### REQUIREMENT
In the entries below, find the line containing "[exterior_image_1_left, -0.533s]" and the line containing "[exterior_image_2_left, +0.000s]". Copy those two lines and everything between them exactly, and only that.

### SOURCE RECORDS
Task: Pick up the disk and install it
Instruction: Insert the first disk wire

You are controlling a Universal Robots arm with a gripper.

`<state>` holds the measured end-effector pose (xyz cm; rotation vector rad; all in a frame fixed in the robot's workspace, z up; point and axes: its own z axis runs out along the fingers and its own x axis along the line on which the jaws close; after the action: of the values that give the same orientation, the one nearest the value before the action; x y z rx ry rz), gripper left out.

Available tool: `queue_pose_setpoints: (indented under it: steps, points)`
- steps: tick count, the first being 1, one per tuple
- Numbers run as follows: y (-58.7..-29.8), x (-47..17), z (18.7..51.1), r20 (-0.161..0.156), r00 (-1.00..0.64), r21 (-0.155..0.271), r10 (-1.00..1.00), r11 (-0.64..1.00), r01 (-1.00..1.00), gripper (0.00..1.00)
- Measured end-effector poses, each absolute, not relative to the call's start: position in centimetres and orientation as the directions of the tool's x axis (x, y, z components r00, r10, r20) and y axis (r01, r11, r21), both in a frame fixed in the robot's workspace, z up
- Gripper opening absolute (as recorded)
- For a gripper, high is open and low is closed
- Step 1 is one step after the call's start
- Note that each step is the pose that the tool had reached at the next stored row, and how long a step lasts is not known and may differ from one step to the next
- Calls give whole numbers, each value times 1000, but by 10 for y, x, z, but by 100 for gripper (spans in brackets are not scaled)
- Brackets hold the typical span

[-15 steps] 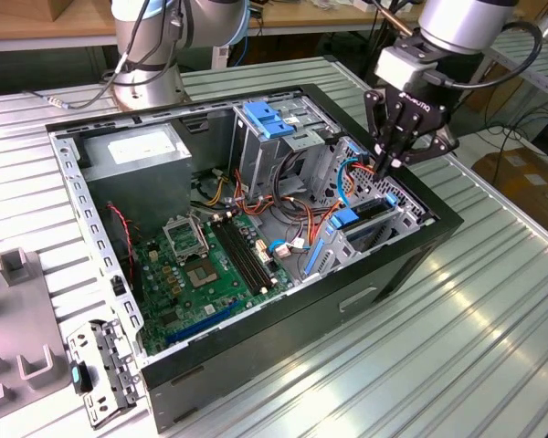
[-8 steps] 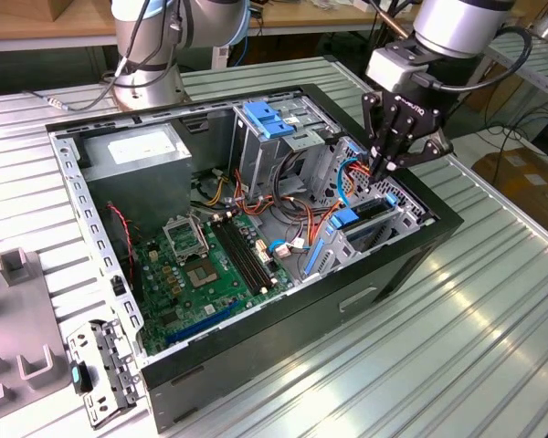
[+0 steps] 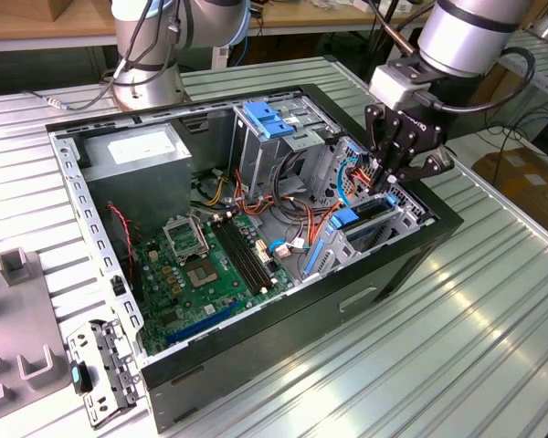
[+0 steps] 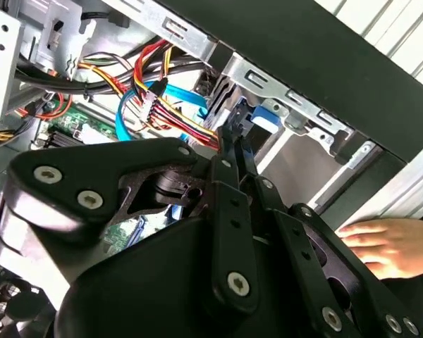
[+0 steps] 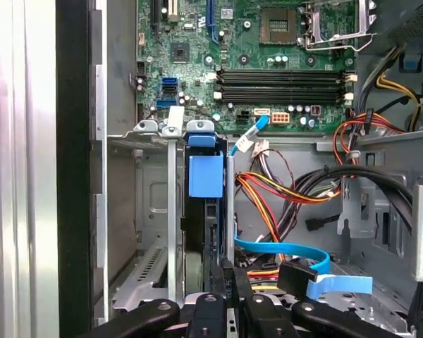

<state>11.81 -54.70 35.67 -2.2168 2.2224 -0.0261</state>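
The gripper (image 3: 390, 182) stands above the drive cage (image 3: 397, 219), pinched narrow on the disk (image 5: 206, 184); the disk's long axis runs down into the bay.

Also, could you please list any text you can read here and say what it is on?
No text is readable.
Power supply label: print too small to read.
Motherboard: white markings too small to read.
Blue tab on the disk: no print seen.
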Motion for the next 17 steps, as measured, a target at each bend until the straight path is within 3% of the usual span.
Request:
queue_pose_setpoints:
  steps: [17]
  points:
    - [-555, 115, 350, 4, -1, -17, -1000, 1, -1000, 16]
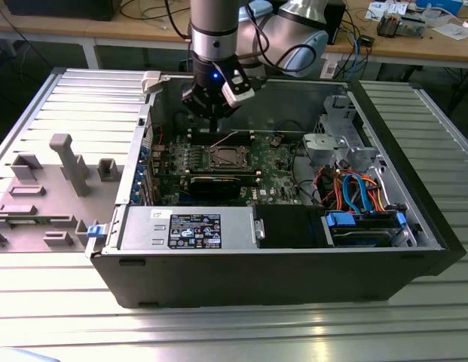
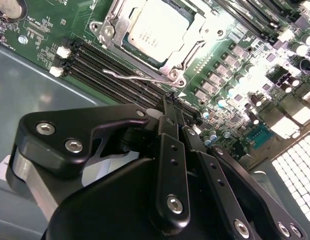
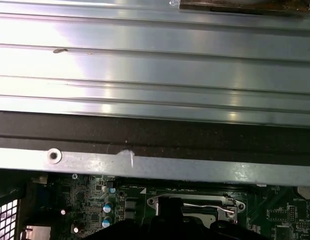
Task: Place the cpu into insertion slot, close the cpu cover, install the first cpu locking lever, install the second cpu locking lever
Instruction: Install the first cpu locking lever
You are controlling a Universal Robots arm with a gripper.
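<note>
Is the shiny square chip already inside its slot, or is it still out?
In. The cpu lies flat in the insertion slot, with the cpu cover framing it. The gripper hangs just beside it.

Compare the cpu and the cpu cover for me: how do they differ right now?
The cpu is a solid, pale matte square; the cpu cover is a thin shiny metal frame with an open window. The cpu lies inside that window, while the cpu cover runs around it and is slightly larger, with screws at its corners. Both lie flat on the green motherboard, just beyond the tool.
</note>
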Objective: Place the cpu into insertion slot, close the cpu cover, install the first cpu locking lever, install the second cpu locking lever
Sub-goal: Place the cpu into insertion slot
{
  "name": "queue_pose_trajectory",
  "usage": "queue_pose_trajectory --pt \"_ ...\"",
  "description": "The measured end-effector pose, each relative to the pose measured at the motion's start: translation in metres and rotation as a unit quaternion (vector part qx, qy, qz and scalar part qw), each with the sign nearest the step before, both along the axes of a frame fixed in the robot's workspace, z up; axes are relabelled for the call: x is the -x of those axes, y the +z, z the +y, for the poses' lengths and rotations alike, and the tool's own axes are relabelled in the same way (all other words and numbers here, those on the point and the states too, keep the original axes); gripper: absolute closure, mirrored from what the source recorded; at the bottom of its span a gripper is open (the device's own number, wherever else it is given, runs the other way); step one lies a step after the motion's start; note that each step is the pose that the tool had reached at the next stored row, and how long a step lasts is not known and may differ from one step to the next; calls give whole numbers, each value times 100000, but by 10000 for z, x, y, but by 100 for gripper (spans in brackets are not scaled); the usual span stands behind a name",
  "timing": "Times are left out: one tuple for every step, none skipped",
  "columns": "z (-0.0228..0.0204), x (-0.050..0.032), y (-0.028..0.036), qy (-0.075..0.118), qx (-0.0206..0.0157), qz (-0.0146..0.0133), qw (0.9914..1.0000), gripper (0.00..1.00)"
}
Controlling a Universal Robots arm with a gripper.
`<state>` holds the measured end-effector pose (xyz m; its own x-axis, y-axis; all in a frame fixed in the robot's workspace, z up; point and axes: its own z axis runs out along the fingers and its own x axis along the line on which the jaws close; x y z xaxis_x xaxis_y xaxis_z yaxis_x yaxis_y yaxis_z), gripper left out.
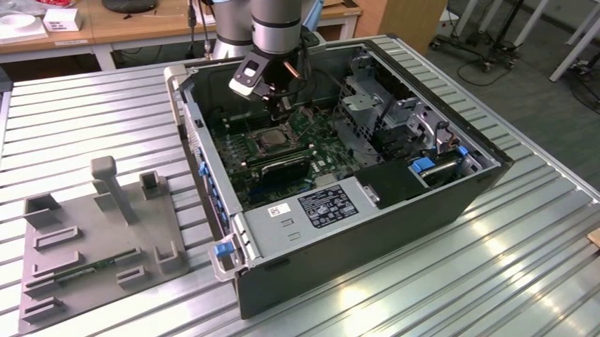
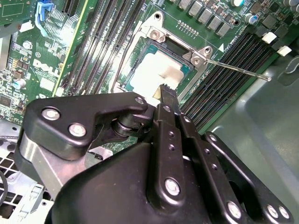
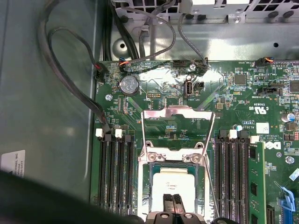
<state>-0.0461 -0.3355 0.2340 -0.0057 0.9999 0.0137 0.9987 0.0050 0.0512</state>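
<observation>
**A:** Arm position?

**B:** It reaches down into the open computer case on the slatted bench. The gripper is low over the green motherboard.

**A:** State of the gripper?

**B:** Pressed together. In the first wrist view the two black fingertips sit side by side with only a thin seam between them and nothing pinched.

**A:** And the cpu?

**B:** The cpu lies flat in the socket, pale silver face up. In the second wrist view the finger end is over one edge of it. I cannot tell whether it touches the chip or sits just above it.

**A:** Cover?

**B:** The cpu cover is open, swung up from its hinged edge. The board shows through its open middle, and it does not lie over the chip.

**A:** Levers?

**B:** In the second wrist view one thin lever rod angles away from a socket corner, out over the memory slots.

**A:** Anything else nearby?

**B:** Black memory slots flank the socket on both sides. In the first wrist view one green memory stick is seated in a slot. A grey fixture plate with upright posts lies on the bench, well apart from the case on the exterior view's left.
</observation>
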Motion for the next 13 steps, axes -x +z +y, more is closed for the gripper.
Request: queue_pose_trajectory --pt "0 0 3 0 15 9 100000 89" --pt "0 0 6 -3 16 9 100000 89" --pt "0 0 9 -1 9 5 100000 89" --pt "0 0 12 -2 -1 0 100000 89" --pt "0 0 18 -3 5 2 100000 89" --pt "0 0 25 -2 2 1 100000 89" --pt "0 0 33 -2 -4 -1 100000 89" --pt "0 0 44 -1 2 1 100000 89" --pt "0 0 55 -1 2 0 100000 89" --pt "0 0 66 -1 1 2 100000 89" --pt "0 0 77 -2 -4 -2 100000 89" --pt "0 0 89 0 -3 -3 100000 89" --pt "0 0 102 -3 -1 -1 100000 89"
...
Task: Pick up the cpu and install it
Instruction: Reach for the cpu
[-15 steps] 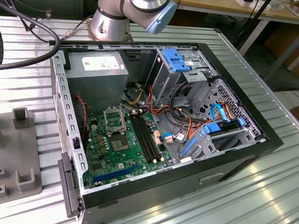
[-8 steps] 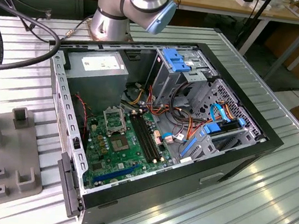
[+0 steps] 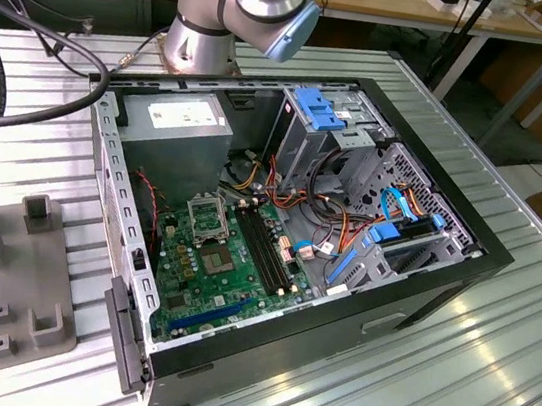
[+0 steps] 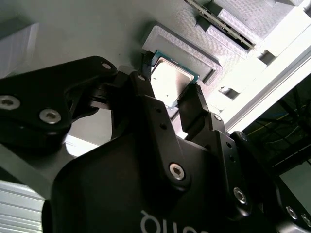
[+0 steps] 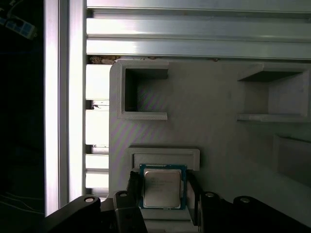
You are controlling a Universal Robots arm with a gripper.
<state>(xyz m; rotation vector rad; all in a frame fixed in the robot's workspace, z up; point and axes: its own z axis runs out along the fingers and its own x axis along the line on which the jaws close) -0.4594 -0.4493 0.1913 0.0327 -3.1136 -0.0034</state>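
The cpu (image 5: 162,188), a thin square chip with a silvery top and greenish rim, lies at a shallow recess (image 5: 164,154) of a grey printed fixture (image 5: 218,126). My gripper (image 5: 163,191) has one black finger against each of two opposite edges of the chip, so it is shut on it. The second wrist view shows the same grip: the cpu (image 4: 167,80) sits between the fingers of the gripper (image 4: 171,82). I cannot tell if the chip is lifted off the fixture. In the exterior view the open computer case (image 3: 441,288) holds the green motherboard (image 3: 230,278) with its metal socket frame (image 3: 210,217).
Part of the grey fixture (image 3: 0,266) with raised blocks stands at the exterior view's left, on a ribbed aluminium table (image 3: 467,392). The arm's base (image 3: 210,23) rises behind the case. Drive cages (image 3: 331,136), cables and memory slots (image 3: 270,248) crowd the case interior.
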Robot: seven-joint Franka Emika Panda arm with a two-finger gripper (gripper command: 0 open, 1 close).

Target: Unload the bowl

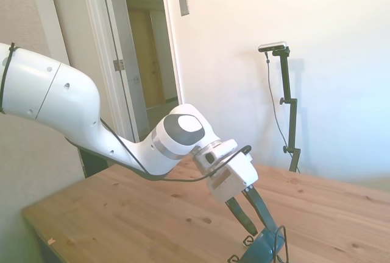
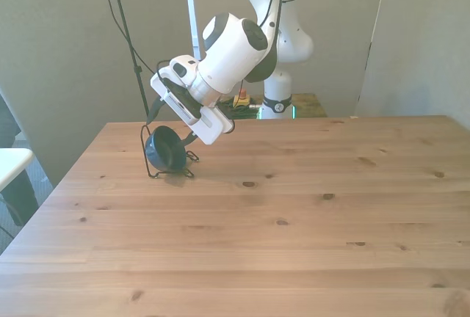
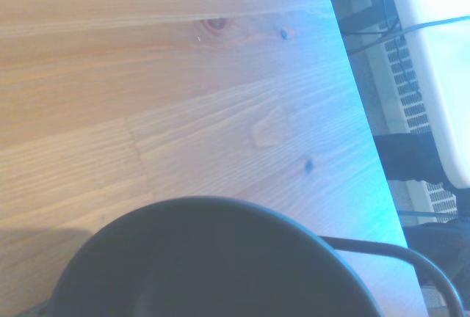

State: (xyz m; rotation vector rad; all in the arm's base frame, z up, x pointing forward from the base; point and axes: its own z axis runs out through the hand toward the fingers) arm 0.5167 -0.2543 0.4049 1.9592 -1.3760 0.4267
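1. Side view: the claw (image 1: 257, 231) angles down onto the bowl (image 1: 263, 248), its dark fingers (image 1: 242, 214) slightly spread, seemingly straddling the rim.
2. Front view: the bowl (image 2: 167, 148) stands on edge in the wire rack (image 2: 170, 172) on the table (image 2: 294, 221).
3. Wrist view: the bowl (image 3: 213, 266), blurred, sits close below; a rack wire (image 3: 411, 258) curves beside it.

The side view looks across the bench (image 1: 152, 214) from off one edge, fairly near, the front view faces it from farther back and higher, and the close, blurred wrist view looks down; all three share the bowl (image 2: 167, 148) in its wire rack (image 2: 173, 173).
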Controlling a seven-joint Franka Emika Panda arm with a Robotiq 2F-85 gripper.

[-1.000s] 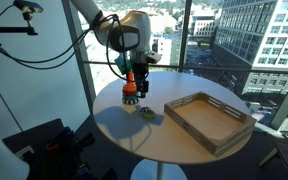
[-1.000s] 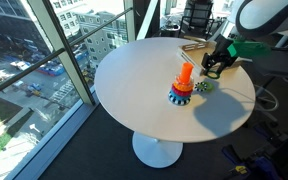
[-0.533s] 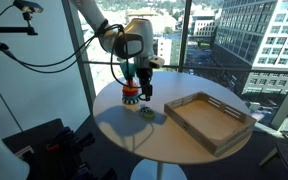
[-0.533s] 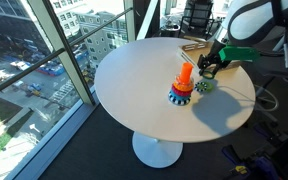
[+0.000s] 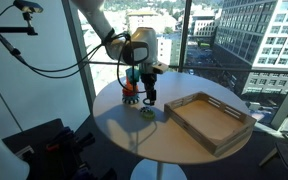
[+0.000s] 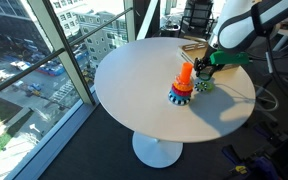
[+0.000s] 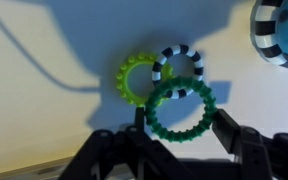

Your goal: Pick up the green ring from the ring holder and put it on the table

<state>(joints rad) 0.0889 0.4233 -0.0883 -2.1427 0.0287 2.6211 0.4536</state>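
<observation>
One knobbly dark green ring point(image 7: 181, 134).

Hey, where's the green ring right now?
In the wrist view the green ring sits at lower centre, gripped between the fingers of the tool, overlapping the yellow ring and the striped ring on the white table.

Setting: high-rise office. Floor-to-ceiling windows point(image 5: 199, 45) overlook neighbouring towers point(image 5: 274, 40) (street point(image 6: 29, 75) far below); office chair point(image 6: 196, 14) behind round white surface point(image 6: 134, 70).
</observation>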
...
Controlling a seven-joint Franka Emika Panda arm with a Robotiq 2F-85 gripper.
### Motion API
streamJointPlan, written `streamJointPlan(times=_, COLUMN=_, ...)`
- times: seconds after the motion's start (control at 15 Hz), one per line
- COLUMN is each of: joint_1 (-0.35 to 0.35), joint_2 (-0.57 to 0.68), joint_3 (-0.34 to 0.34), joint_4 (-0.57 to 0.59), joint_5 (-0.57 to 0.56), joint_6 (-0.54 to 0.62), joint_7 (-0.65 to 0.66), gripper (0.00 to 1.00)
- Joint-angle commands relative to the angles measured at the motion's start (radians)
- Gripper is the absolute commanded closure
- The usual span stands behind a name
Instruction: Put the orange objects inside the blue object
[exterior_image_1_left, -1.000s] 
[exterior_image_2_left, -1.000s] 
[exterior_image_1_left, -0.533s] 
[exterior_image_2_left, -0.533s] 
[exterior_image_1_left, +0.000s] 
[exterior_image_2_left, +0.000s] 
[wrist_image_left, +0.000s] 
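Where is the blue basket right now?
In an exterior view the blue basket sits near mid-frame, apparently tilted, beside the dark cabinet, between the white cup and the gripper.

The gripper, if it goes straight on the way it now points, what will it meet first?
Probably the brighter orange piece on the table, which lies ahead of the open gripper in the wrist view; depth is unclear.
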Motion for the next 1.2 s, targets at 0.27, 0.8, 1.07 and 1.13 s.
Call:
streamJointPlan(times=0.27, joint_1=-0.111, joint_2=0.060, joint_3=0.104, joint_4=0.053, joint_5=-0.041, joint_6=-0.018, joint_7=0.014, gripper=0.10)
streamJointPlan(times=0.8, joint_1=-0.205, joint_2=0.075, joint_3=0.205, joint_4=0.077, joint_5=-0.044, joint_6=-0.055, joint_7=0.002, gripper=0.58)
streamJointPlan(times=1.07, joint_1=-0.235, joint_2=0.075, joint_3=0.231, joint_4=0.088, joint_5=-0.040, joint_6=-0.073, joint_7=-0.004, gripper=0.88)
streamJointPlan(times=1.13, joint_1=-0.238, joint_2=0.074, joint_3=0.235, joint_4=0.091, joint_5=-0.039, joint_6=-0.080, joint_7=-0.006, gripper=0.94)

### EXERCISE SOLUTION
[exterior_image_1_left, -0.533s] 
[exterior_image_2_left, -0.533s] 
[exterior_image_1_left, +0.000s] 
[exterior_image_2_left, +0.000s] 

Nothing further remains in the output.